Триродов думал, что необходимо предупредить здешнего епархиального епископа о готовящейся краже чудотворной иконы.

Епископ Пелагий жил в том же монастыре, где хранилась чтимая народом икона Божией Матери. В том же монастыре покоились мощи святого старца. К этим святыням на поклонение шли с разных концов России. Поэтому монастырь считался богатым.

Триродов долго думал о том, каким способом известит епископа Пелагия о замышленной краже.
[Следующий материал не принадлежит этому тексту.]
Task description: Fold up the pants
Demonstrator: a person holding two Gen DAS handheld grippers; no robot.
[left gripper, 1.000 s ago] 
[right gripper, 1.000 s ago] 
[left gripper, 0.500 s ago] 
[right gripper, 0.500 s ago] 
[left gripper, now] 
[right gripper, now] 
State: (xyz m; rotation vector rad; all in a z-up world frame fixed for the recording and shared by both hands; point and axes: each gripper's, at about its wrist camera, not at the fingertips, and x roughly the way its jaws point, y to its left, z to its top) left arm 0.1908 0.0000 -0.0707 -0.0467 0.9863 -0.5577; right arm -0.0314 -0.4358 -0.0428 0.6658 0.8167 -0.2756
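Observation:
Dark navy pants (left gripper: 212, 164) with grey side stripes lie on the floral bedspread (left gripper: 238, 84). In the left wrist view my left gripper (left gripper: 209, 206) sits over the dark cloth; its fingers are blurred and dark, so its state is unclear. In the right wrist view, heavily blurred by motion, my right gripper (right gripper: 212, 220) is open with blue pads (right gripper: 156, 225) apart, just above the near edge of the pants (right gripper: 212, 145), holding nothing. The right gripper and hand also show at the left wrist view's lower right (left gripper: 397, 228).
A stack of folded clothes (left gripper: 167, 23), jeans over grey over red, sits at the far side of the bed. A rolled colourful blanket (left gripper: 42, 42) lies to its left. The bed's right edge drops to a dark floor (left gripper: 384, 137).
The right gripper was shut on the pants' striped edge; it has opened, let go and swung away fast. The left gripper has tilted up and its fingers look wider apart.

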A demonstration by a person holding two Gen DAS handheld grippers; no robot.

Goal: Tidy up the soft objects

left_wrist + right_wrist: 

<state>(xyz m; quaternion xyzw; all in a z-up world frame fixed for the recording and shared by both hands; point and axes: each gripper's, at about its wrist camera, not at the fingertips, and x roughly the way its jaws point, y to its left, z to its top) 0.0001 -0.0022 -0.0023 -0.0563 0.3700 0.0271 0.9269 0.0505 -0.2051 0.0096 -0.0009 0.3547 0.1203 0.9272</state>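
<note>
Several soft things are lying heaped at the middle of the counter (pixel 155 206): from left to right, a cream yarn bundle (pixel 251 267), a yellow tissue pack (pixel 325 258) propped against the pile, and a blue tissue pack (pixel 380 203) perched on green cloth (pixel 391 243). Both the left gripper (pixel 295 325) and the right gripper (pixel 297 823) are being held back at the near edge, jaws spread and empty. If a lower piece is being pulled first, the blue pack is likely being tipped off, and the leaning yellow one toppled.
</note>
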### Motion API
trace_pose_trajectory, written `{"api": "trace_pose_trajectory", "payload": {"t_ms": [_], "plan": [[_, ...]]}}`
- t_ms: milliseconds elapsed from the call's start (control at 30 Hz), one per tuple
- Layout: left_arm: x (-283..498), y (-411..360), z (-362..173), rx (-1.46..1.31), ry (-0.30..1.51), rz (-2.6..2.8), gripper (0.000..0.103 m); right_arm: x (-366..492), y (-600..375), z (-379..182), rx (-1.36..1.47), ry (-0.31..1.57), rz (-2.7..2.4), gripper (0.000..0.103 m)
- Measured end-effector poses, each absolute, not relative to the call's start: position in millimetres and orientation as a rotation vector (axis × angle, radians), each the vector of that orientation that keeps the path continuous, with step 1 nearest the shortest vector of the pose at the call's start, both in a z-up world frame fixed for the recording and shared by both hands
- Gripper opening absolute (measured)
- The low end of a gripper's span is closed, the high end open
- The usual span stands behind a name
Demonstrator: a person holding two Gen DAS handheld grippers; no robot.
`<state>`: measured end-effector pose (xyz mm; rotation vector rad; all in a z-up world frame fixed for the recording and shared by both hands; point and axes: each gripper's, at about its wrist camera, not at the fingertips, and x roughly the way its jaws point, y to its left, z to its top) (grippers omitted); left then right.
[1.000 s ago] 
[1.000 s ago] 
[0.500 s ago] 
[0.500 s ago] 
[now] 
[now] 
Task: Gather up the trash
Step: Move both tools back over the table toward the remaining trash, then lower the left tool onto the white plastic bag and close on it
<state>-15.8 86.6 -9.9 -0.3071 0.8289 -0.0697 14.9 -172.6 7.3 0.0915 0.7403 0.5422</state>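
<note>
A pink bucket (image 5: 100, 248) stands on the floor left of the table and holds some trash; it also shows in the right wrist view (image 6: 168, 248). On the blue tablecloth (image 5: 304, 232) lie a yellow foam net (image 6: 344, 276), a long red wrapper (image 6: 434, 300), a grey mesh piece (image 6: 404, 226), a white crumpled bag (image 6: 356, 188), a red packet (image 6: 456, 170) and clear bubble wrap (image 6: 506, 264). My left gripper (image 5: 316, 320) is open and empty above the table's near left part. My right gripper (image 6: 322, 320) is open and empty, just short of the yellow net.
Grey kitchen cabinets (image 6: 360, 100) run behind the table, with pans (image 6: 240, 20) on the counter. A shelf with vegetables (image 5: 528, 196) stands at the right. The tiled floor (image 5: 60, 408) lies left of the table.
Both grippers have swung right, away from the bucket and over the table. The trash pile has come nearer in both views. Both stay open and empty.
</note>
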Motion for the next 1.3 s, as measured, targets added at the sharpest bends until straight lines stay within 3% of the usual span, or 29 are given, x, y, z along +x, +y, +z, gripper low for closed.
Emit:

Сделать это посредством безымянного письма Триродову было противно. Сказать об этом епископу лично или написать от себя было бы лучше. Но тогда явился бы вопрос, откуда сам Триродов узнал об этом замысле. Ведь может случиться, что его самого заподозрит кто-нибудь в соучастии с преступниками. И без того здешние горожане смотрели на Триродова косо.

Страшно ему было опять впутываться в темную историю. Уже досадовал он на себя за это странное любопытство, которое заставило его расспрашивать о чужих делах Острова. Лучше было бы совсем не знать о преступном замысле. Промолчать же о готовящейся краже Триродов не видел никаких оснований. Он думал, что темные стороны монашеской жизни не могут оправдать злого дела, замышленного товарищами Острова. Притом же последствия этого дела могли быть очень опасны.

Триродов наконец решился ехать в монастырь. На месте, — думал он, виднее будет, как осведомить епископа. Но эта поездка была ему так неприятна, что он долго откладывал ее.